Tuesday, November 09, 2021

Deadly Heat to Come (2)

 


At the current level of greenhouse gas emissions, the Middle East and North Africa region will suffer scorching heatwaves and impossible living conditions. The Middle East and North Africa is already the hottest and driest region on the planet but climate change could make some areas uninhabitable in the coming decades with temperatures potentially reaching 60 degrees Celsius or higher.

The repercussions throughout the Middle East and North Africa (MENA) region would be devastating including chronic water shortages, the inability to grow food because of extreme weather and resulting drought, and a surge in heat-related deaths and health problems.

By 2100 about 600 million inhabitants, or 50 percent of the population of the region, may be exposed to “super-extreme” weather events if current greenhouse gas projections hold, one recent study in the journal Nature noted.

Lasting weeks or even months, the scorching heat would be “potentially life-threatening for humans”, it said. “We anticipate that the maximum temperature during … heatwaves in some urban centres and megacities in the MENA could reach or even exceed 60 °C, which would be tremendously disruptive for society,” the scientists wrote.

George Zittis, lead author of the study, explained, “Heat stress during summers will reach or exceed the thresholds of human survivability, at least in some parts of the region and for the warmest months.”

“Cities will feel an increasing heat island effect and most capital cities in the Middle East could face four months of exceedingly hot days every year,” according to the World Bank.

More than 12 million people in Syria and Iraq are losing access to water, food and electricity because of rising temperatures, record low levels of rainfall, and drought, which are depriving people across the region of drinking and agricultural water.
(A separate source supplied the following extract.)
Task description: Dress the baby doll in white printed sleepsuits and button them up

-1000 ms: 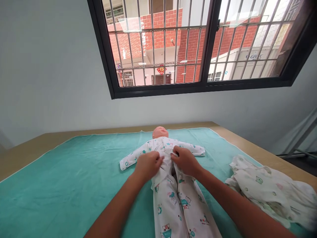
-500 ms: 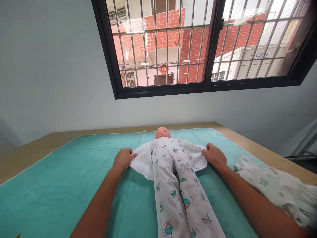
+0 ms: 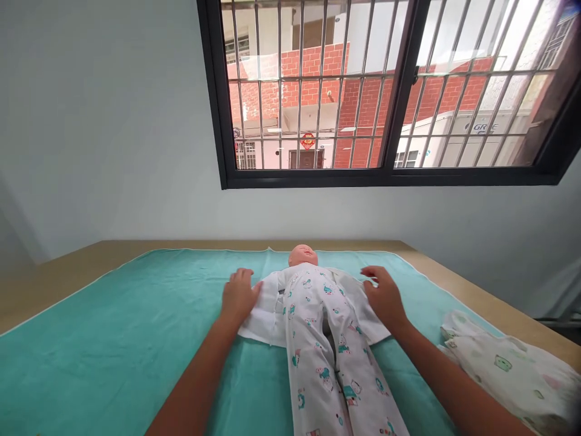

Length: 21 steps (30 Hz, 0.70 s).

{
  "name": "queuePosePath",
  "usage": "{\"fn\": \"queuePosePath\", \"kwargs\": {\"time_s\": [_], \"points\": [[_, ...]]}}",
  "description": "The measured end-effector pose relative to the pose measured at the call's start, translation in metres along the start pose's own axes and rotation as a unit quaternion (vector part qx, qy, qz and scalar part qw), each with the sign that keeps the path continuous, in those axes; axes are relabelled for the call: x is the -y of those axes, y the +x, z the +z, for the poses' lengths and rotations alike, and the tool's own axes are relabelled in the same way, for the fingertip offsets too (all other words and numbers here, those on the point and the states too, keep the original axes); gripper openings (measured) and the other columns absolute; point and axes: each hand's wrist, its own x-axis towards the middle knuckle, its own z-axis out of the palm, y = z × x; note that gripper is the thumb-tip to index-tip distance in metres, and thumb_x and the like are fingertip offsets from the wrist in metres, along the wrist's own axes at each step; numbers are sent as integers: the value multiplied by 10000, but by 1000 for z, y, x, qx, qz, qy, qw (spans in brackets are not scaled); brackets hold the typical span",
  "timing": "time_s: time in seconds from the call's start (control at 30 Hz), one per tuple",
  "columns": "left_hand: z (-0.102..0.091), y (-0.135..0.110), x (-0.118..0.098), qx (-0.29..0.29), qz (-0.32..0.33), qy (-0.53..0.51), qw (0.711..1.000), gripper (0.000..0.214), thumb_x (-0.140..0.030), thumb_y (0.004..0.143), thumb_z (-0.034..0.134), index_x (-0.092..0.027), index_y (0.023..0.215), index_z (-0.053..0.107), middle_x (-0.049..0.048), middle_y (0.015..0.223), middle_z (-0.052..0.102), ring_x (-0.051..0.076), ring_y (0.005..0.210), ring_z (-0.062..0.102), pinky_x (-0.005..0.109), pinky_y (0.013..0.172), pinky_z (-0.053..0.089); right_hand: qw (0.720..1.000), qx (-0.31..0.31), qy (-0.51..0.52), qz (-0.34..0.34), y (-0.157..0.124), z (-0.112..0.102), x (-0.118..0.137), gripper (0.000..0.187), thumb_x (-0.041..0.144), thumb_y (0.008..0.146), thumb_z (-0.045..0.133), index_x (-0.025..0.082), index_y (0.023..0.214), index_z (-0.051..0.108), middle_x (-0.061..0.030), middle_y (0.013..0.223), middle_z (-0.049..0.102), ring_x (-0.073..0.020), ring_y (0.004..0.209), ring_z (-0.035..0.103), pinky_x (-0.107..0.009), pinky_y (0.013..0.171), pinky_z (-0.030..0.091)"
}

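Observation:
A baby doll (image 3: 303,255) lies on its back, only its head showing. Printed white baby pants (image 3: 313,327) cover its body, the legs stretching toward me. White plain cloth (image 3: 265,321), looking like a spread garment, fans out on both sides of the doll. My left hand (image 3: 240,297) rests at the left part of this cloth, palm down, fingers apart and holding nothing. Over the right part is my right hand (image 3: 385,298), its thumb and fingers apart and nothing in them. Whether its fingertips touch the cloth I cannot tell.
A turquoise sheet (image 3: 149,339) covers most of the wooden table (image 3: 458,287). A crumpled white cloth with green prints (image 3: 512,369) lies on the right. Behind the table stand a grey wall (image 3: 113,133) and a barred window (image 3: 388,177).
Both hands have let go of the white cloth's side edges and their fingers have spread. The cloth now lies flatter and wider beside the doll. The camera view has tilted slightly.

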Motion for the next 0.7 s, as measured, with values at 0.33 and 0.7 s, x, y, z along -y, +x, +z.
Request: {"fn": "queuePosePath", "kwargs": {"time_s": [0.33,0.7], "points": [[34,-21,-15,27,75,20,997,631,-509,888,493,-216,1431,358,139,1294,556,289,1148,522,391,904,392,843,402,-203,-296,24,115,138,242,243,770,568,159,970,677,-143,1119,657,-302,1101,569,-412,927,408],[38,-14,-5,13,20,28,999,467,-567,847,545,-188,1119,574,122,1041,633,287,990,562,376,798,400,755,569,-189,-264,59,177,146,284,207,535,718,271,811,715,57,738,694,-145,633,637,-225,552,428]]}}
Syria is currently facing its worst drought in 70 years. Aid groups described the situation as an “unprecedented catastrophe”.

Water scarcity will also be a financial burden with estimates suggesting MENA will suffer the most of any region around the world, costing governments 7-14 percent of their gross domestic product by 2050. The agricultural sector, which provides the most jobs in the Middle East and North Africa, could be devastated with water availability declining by as much as 45 percent. Food production is expected to suffer severely as a result with about one-third of the arable land scorched by extreme heat.
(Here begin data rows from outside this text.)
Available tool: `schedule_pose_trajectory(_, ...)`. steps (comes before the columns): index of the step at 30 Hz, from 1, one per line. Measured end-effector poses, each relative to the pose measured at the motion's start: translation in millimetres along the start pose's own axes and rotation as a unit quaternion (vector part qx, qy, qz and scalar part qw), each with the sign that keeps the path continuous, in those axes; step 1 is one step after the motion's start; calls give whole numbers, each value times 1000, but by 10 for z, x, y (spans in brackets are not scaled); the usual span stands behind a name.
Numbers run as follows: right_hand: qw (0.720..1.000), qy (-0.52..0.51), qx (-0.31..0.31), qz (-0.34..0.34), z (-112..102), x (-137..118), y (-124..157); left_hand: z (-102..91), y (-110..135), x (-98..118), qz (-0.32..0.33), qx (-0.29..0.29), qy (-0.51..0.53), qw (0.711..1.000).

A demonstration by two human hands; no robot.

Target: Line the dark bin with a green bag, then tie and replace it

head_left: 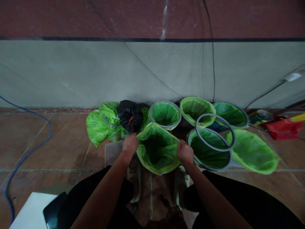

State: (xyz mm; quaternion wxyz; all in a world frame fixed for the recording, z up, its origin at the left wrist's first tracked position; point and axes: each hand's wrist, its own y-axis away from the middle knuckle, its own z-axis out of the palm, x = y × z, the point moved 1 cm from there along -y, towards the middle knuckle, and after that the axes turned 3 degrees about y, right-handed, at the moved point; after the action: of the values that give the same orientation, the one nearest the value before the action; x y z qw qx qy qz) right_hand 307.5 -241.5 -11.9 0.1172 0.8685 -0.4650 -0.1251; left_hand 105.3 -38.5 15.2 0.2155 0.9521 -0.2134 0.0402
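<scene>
My left hand (130,144) and my right hand (185,153) are closed on opposite sides of the rim of a green garbage bag (157,165). The bag's mouth is stretched wide between them and faces up at me; its inside is dark. Whether a bin stands inside this bag I cannot tell. Just right of my right hand is a bin (209,156) lined with green. A loose grey ring (233,135) rests tilted over that bin and the one behind it.
Behind stand several green-lined bins (165,114). Left of them lie full green bags (100,122) and a tied black bag (130,115). A blue hose (35,148) curves along the left floor. A red dustpan-like object (282,128) lies right. My slippered feet flank the bag.
</scene>
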Motion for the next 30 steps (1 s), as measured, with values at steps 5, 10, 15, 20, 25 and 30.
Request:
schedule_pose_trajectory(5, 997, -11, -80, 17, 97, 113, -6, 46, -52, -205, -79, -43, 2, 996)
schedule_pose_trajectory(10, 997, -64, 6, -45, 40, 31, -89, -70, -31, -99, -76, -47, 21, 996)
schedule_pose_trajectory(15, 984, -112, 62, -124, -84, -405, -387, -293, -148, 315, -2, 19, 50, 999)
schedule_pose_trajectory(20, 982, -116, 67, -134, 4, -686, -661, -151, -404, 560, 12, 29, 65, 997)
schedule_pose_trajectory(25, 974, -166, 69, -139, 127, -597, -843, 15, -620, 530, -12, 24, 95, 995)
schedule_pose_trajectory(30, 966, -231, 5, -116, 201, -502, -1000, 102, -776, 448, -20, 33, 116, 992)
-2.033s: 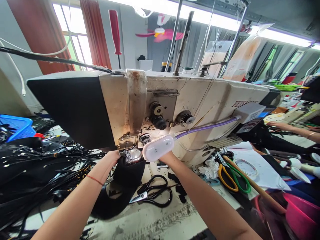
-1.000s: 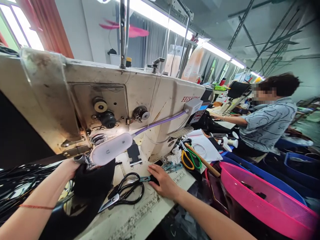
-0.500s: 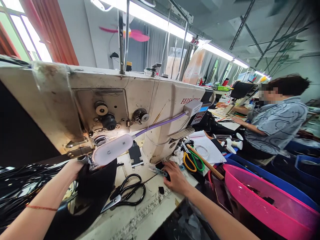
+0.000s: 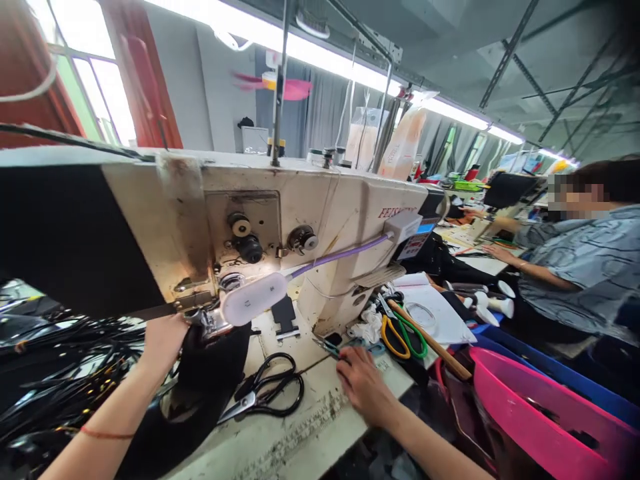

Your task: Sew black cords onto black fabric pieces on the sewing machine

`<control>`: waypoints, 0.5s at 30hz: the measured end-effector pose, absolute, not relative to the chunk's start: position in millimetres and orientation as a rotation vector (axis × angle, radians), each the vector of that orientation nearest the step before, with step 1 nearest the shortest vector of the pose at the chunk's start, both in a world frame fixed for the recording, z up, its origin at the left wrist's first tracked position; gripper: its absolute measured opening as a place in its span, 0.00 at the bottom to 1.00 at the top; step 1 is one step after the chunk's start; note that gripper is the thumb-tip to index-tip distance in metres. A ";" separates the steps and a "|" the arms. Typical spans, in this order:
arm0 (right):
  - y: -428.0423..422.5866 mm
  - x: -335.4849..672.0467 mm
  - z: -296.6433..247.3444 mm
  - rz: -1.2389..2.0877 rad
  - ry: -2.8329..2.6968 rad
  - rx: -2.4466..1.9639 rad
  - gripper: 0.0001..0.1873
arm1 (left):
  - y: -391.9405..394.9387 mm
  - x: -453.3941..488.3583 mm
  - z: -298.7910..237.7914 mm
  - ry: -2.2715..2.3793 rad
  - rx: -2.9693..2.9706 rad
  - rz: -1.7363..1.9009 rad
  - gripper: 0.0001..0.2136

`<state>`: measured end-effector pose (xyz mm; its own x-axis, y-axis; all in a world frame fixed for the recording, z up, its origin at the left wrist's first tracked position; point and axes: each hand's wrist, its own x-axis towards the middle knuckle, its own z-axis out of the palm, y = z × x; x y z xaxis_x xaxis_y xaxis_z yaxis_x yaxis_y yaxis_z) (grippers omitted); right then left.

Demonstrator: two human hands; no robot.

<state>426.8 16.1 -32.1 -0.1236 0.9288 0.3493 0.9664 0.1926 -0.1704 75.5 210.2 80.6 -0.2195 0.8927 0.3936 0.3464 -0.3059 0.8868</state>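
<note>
My left hand (image 4: pixel 163 343) is at the presser foot (image 4: pixel 205 323) of a large white sewing machine (image 4: pixel 330 200). It grips the edge of a black fabric piece (image 4: pixel 210 367) there, with its fingertips partly hidden. The fabric hangs down over the bed and has a cut-out opening. My right hand (image 4: pixel 367 390) rests on the machine bed with its fingers curled down. What lies under those fingertips is hidden. Small thread snips (image 4: pixel 326 347) lie just beyond them. Black-handled scissors (image 4: pixel 270 390) lie on the bed between both hands.
A white lamp (image 4: pixel 257 300) hangs before the needle area. Yellow and green scissors (image 4: pixel 400 337), a wooden stick (image 4: pixel 430 340) and white paper (image 4: pixel 440 313) lie at the right. A pink basin (image 4: pixel 540 413) stands there. Black straps (image 4: pixel 65 373) pile up at left. A co-worker (image 4: pixel 580 253) sits beyond.
My right hand has drawn back from the snips towards me. A small black scrap that lay near it no longer shows. My left hand stays at the presser foot. The view has shifted left.
</note>
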 end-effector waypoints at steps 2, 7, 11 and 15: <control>26.4 432.7 -28.6 -0.190 -2.026 -1.746 0.11 | 189.1 72.6 82.1 1.571 1.516 1.715 0.11; 75.8 387.8 3.0 0.156 -2.030 -1.416 0.08 | 112.1 84.3 44.8 1.412 1.885 1.978 0.16; 100.8 330.2 16.5 0.452 -2.364 -1.361 0.22 | 91.4 81.9 -2.9 1.718 2.351 1.562 0.40; 91.8 323.9 10.2 0.435 -2.495 -1.437 0.17 | 122.5 57.0 -20.0 1.753 2.511 1.318 0.36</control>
Without greenhouse gas emissions urgently and rapidly declining, the situation in the MENA region will be a grim one in the decades to come.
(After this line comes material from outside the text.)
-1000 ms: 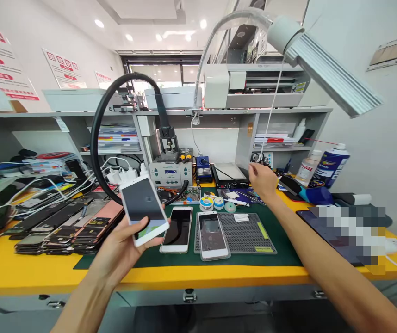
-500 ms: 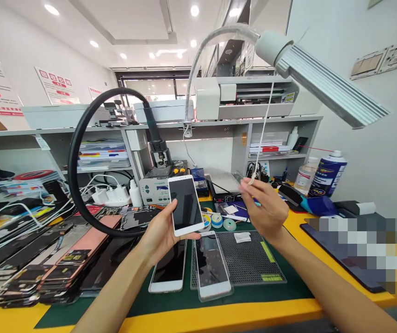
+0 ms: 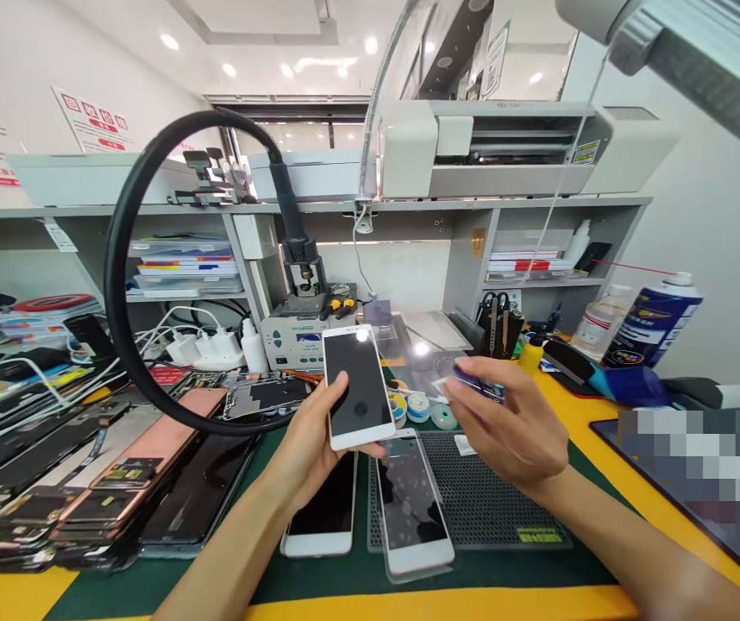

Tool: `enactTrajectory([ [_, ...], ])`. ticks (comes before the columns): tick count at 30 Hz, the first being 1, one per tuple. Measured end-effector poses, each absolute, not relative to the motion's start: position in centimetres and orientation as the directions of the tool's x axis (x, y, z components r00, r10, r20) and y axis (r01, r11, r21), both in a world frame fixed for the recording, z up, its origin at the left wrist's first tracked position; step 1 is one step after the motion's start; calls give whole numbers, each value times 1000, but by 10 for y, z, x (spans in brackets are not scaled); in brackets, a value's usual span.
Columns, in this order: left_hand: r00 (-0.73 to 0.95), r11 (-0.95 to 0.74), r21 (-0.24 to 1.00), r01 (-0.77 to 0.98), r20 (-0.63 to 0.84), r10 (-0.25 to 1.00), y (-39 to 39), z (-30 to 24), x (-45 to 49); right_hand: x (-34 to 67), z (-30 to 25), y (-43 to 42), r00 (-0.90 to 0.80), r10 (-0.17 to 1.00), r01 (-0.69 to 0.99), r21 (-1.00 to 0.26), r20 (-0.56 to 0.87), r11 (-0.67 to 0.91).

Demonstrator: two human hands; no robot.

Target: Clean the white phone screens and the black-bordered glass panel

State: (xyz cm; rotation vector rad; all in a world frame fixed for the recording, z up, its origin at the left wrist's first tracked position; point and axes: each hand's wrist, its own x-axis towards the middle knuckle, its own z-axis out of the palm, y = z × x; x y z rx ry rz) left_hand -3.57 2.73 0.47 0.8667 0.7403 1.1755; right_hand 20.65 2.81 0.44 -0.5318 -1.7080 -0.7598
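Cradling a white smartphone (image 3: 357, 388) in my left hand (image 3: 309, 448), I hold it tilted up with its glossy black screen facing me, my fingers closed around its back and my fingertips (image 3: 370, 450) curling round the lower edge. It hangs in the air over a dark green work mat (image 3: 318, 586), clear of everything below. My right hand (image 3: 512, 431) is just beside it, fingers bent and pinching a small, flat, dark blue piece (image 3: 477, 386), too blurred for me to name. Beneath my hands, a second white smartphone (image 3: 326, 509) lies face up on the mat, partly hidden by my left hand. A third white smartphone (image 3: 412, 504), in a clear plastic sleeve, rests next to it, overlapping a grey perforated silicone pad (image 3: 505, 492). Three small rolls of solder wire (image 3: 418, 407) stand just past my right fingers. To my left, stacks of bare phone screens (image 3: 53, 492) cover the yellow bench (image 3: 344, 608), and a black gooseneck hose (image 3: 124, 259) curves down to a white hot-air rework station (image 3: 292, 332) against the grey shelving (image 3: 460, 259). A blue aerosol can (image 3: 651, 332) stands at the far right.
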Motion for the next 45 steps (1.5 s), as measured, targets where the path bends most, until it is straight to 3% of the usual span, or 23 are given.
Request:
enactTrajectory([
  [6, 372, 168, 838, -519, 44, 927, 19, 13, -34, 190, -3, 23, -392, -51, 585, 292, 919, 757],
  [20, 261, 61, 899, -434, 61, 963, 20, 4, -32, 174, -13, 18, -477, 24, 555, 280, 879, 784],
  [23, 255, 30, 906, -422, 87, 963, 20, 4, -34, 173, -15, 13, -379, 133, 476, 69, 916, 877],
  [25, 261, 18, 915, -403, 95, 961, 19, 4, -35, 172, -14, 11, -202, 348, 361, -261, 915, 895],
  [27, 286, 23, 927, -374, 91, 954, 17, 5, -35, 171, -9, 10, -32, 642, 191, -626, 766, 756],
  [29, 330, 27, 940, -340, 93, 939, 15, 6, -34, 172, 0, 10, 1, 849, 81, -847, 528, 526],
  [32, 391, 15, 960, -279, 99, 915, 12, 8, -30, 176, 11, 13, -48, 928, 122, -920, 370, 373],
  [36, 413, 16, 971, -239, 86, 907, 11, 9, -29, 182, 16, 15, -61, 937, 116, -930, 344, 349],
  [45, 484, 160, 928, -337, 25, 875, 12, 5, -31, 179, 19, 11, -101, 972, 96, -971, 211, 221],
])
Increasing water shortages have already been blamed for igniting regional conflicts, and some researchers fear that fighting over scarce resources will intensify throughout the Middle East and North Africa as the world heats up further.

“When an estimated 600 million people are faced with life-threatening heatwaves [and] subsequent food and water shortages … the only way to survive is to head for cooler, resource-abundant and still thriving parts of the world,” wrote Hafed al-Ghwell from the Foreign Policy Institute at John Hopkins University.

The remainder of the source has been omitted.